Once it has been pointed out that computing science is much more an intellectual discipline than a collection of experimentally established facts, a utilitarian society may believe that the facts suffice and may decide not to be interested in computer science after all. According to all experience gathered so far, however, such a society would make a grave mistake, because in the production of tangible results —the kind of results the dyed-in-the-wool utilitarian recognizes— the introverted, seemingly disinterested scientist has no equals. The most effective way of being useful is not trying to be useful but intertwined perfection of your knowledge and honing of your abilities.

Many CS departments in this country were founded before clear visibility of the outlines of the intellectual discipline we now call computing science. In that sense they were erected prematurely. For lack of anything better they were no more than a cocktail of presumably computer-related topics, but certainly not related to each other.
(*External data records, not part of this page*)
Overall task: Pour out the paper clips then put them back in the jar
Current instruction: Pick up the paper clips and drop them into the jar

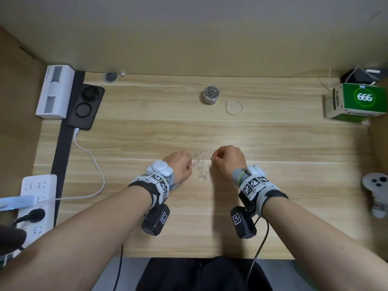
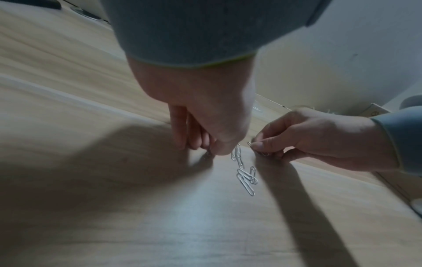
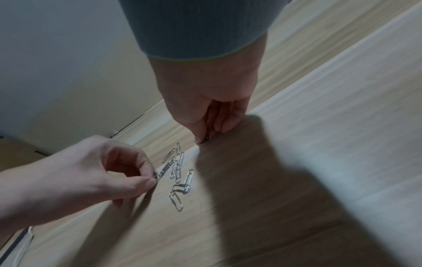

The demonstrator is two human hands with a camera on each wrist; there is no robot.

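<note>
My left hand [image 1: 178, 164] pinches a paper clip [image 3: 165, 168] between thumb and forefinger at the left edge of the pile, the other fingers curled under. My right hand [image 1: 227, 159] pinches another clip [image 2: 250, 144] the same way, its tip poking out past the thumb, at the pile's far right corner. Both hands sit low on the wooden desk [image 1: 273, 143], knuckles facing each other. Between them I see the loose paper clips [image 1: 201, 169] lying flat in a small scatter, some overlapping, near the front edge of the desk.

Well beyond them, toward the back wall, the clear jar [image 1: 211, 94] stands upright and open, with a heap of clips inside. Its transparent lid [image 1: 233, 107] lies flat on the desk just beside it to the right. Farther out I see a green carton [image 1: 357, 101] at the right rear corner, a white power strip [image 1: 37, 198] at the left edge, and a black charging pad [image 1: 87, 106] behind it.
</note>
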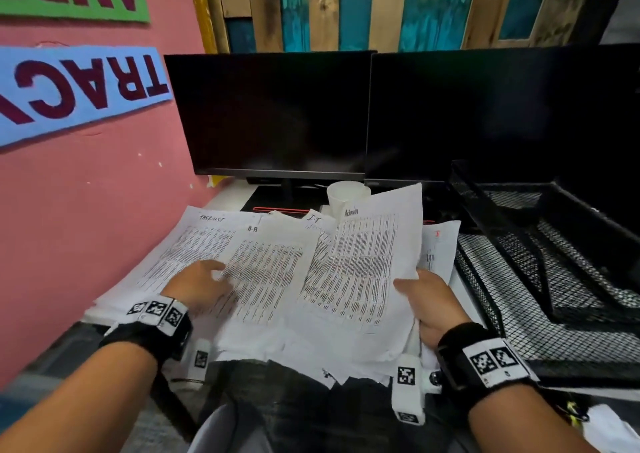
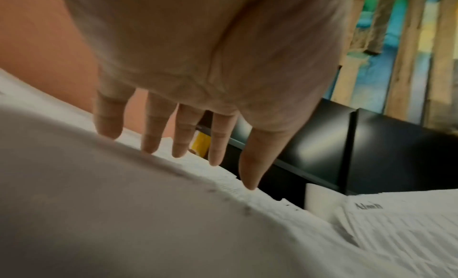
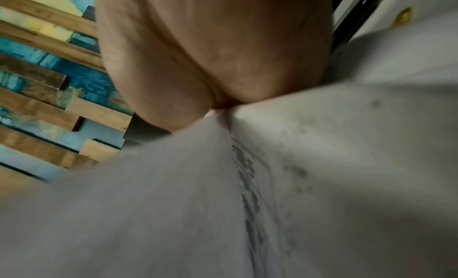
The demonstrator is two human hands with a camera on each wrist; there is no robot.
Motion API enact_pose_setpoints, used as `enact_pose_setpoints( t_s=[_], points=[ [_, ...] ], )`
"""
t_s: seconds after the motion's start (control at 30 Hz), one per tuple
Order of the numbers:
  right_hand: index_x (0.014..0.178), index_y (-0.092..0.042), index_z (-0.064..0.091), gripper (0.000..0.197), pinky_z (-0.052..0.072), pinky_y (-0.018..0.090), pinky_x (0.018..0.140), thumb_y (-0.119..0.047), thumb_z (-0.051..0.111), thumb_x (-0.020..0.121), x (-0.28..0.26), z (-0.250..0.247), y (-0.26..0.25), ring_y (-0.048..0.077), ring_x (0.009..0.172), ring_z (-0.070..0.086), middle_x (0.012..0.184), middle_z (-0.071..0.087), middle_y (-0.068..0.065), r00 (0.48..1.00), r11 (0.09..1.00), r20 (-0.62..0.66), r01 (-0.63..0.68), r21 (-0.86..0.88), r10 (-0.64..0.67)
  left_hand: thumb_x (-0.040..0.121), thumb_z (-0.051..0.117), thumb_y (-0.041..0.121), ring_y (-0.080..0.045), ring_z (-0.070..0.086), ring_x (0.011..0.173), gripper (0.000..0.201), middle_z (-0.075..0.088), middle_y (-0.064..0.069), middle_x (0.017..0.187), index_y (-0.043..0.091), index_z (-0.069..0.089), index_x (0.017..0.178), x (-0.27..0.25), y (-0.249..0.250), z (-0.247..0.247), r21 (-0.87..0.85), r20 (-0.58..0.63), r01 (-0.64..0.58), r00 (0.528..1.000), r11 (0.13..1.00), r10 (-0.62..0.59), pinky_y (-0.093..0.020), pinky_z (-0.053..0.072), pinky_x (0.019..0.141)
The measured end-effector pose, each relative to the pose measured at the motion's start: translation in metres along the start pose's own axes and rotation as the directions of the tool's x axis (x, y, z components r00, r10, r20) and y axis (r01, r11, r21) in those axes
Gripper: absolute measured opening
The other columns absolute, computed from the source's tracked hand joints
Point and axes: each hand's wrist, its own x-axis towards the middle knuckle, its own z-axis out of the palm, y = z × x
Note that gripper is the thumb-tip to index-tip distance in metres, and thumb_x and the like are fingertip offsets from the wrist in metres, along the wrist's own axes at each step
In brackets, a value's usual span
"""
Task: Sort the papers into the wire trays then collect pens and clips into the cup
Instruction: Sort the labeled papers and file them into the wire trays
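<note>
Your left hand (image 1: 201,284) lies with fingers (image 2: 181,133) straight on the spread papers (image 1: 273,279), while your right hand (image 1: 427,305) pinches the "Admin" sheet (image 1: 363,258) (wire trays (image 1: 540,279) just beside).

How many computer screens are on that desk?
2. One screen stands at the back left, behind the papers; the other is right beside it, behind the wire trays. Both are dark. None seems hidden.

papers (image 1: 270,272): matt printed paper | trays (image 1: 540,279): black wire mesh | cup (image 1: 346,198): white, smooth
</note>
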Motion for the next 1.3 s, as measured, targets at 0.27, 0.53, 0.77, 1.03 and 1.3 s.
enact_pose_setpoints(
  t_s=[0.27,0.53,0.77,1.03,1.3],
  points=[
    [0.107,-0.013,0.075,0.032,0.057,0.065,0.092,0.004,0.051,0.094,0.002,0.013,0.002,0.042,0.097,0.076,0.102,0.080,0.019,1.000,0.998,-0.020,-0.013,-0.055,0.012,0.078,0.088,0.021,-0.033,0.054,0.134,0.095,0.054,-0.010,0.151,0.019,0.038,0.159,0.010,-0.020,0.012,-0.146,-0.033,0.068,0.997,0.987,-0.073,-0.040,0.047,0.107],
    [0.111,-0.014,0.076,0.034,0.057,0.063,0.093,0.002,0.051,0.093,0.003,0.005,0.007,0.040,0.096,0.076,0.102,0.081,0.014,0.999,0.999,-0.037,-0.024,-0.029,0.022,0.094,0.072,0.031,-0.036,0.066,0.117,0.045,0.071,-0.013,0.130,0.008,0.069,0.132,0.014,-0.026,-0.017,-0.352,-0.295,-0.041,0.953,0.935,-0.070,-0.048,0.052,0.104],
    [0.102,-0.011,0.070,0.038,0.062,0.034,0.064,0.013,0.040,0.100,-0.006,0.009,0.002,0.031,0.084,0.072,0.082,0.080,0.007,0.995,0.985,0.024,-0.104,0.136,0.102,0.100,0.065,0.018,-0.032,0.072,0.079,0.015,0.077,-0.009,0.094,0.014,0.074,0.111,-0.017,-0.004,-0.023,-0.685,-0.268,-0.131,0.960,0.717,-0.081,-0.051,0.061,0.082],
    [0.124,-0.007,0.070,0.034,0.057,0.045,0.093,-0.032,0.052,0.109,-0.011,0.017,0.001,0.032,0.103,0.074,0.108,0.080,0.013,0.996,0.945,0.000,-0.085,0.316,0.090,0.103,0.056,0.010,-0.019,0.068,0.101,0.026,0.067,0.000,0.115,0.014,0.067,0.126,-0.030,0.056,0.046,-0.457,-0.028,-0.160,0.986,0.875,0.165,-0.025,0.045,0.082],
    [0.128,-0.005,0.067,0.030,0.050,0.059,0.106,0.003,0.049,0.105,-0.010,0.010,0.005,0.039,0.113,0.070,0.124,0.074,0.020,0.996,0.989,0.070,-0.059,0.136,0.050,0.103,0.059,0.035,-0.017,0.065,0.110,0.012,0.070,0.011,0.119,0.030,0.065,0.113,-0.033,0.083,0.061,-0.369,0.101,-0.242,0.949,0.897,0.297,-0.034,0.048,0.104]
  ],
)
Subsequently we had the years during which in the columns of the Communications of the ACM people that knew what science is would argue that no such thing like Computing Science existed, and from the perspective of their own department they were probably right. Today those departments face the challenge of freeing themselves from their inadequate past: they have to recognize that eventually the intellectual discipline emerged. This is a tough job, for new intellectual disciplines are no more welcome than an unwanted child. Pushing the view of computing science as an experimental discipline can, alas, be interpreted as an effort at postponing the painful recognition.

The NSF funded supercomputers in an effort to cure the relative insignificance of American computing science; it did, however, prescribe a remedy without a proper diagnosis having been made.

prof.dr.Edsger W.Dijkstra
Department of Computer Sciences
The University of Texas at Austin
Austin, TX 78712–1188
United States of America

(The above was written in October 1986, the decision to give it an EWD-number was taken on 30 November 1991.)